Tagxedo is another great resource for helping kids learn both writing and design skills, as it allows them to create and save word clouds like the one below. If they have to memorize a speech or quote, they can also design a word cloud that will help them recall every single word, and there are tons of design options to make every cloud unique!
I don’t look back fondly on having to memorize multiplication tables, no matter how catchy the songs were. That’s why Learn Your Tables was created to provide a visual resource for helping kids learn even the trickiest equations. It also tests them on their tables to make sure they’ve got it down, thanks to an interactive “drag” system that they control.
One of the most unique features of Science Bob is how it helps kids tackle science fair projects. It teaches kids how to pick a great topic and use the scientific method to develop a project that will make sense and benefit their chances at winning big. The website also provides fun experiments and exercises that will teach kids how to research and think scientifically, even if their name isn’t Bob.
Useful for poetry and writing classes, Rhymes helps kids find new words that match even the trickiest phrases, introducing them to the advanced mechanics of creative writing. The website also generates citations based on its ample nursery rhymes, teaching kids how to use the internet without plagiarizing!
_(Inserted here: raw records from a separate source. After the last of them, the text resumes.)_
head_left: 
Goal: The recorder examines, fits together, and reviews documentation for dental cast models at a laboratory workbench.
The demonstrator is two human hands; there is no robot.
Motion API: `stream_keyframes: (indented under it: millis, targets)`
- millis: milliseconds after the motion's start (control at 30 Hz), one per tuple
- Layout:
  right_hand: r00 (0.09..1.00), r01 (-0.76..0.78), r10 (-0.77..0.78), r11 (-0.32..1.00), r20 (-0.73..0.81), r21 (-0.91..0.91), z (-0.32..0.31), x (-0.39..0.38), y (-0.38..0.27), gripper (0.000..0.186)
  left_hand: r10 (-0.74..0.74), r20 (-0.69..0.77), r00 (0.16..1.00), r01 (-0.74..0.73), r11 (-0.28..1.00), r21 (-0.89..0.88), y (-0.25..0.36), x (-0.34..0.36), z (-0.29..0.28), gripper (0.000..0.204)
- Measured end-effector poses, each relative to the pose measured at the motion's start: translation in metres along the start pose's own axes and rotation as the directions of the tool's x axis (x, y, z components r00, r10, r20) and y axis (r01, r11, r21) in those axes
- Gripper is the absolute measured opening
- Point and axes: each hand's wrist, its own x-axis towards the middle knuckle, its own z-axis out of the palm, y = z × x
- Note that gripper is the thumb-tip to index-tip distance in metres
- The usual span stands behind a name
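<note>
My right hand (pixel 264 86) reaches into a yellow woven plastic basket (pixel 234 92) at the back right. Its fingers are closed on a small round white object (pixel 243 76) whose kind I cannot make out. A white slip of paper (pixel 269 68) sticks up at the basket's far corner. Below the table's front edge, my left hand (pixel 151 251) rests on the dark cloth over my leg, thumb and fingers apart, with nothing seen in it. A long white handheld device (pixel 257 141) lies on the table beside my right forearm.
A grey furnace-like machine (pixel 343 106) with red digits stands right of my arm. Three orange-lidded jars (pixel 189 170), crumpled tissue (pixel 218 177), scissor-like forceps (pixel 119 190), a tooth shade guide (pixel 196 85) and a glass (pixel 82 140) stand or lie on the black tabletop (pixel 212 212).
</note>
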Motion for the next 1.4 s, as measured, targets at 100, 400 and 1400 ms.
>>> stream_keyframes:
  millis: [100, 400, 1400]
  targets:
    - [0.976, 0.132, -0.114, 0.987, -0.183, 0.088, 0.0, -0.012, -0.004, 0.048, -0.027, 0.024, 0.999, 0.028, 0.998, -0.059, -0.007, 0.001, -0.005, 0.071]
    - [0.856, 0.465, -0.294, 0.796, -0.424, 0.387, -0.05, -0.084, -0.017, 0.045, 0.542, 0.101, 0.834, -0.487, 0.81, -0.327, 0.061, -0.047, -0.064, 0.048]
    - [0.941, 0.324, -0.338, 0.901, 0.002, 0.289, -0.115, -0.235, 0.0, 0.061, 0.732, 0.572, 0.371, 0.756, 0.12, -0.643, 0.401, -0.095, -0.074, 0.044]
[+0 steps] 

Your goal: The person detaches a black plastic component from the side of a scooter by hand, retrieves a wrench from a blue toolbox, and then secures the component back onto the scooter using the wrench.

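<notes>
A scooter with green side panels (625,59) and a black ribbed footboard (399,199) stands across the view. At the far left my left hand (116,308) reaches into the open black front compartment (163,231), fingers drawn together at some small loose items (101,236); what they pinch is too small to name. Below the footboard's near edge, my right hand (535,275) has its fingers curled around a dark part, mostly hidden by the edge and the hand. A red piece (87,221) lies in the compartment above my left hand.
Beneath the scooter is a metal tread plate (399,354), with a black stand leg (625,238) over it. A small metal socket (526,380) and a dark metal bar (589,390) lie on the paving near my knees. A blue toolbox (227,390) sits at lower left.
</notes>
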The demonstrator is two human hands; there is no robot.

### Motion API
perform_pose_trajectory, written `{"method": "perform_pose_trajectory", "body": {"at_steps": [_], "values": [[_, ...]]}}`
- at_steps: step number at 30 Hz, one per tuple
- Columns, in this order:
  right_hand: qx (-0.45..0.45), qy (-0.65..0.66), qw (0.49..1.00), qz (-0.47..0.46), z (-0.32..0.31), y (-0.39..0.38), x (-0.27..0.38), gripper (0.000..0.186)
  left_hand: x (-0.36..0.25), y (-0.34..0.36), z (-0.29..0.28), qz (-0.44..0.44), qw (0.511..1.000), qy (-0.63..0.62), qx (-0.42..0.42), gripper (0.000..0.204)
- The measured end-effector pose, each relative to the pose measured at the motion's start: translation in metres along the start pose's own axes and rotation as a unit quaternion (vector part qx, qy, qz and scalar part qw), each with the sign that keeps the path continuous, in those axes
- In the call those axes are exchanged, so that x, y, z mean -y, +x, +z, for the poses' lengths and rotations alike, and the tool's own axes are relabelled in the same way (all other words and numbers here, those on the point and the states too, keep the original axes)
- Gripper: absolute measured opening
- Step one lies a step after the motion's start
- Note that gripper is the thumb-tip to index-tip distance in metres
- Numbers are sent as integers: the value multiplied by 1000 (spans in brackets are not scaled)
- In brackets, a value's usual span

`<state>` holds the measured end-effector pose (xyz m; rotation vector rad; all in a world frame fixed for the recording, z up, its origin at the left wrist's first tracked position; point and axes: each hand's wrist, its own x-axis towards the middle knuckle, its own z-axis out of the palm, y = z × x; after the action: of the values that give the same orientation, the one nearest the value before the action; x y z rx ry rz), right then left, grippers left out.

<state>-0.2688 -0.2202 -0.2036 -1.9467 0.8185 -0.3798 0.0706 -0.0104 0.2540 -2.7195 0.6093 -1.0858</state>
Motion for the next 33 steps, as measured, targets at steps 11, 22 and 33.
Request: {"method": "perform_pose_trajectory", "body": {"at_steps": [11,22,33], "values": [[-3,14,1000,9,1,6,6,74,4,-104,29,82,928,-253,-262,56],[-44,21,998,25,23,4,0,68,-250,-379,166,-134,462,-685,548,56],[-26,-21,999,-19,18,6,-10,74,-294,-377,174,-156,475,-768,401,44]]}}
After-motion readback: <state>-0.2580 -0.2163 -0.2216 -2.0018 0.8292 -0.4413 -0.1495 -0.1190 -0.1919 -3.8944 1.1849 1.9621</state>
I saved the most relevant for last. The fact is that everyone (including children) uses search engines to gather information and answer questions these days. Sweet Search tackles the problem of unreliable (and countless) results by providing answers to your search query that are educational and geared toward students. There are over 35,000 websites on this search engine, and every single one has been approved to provide the most informational and accurate data that will truly benefit your kids.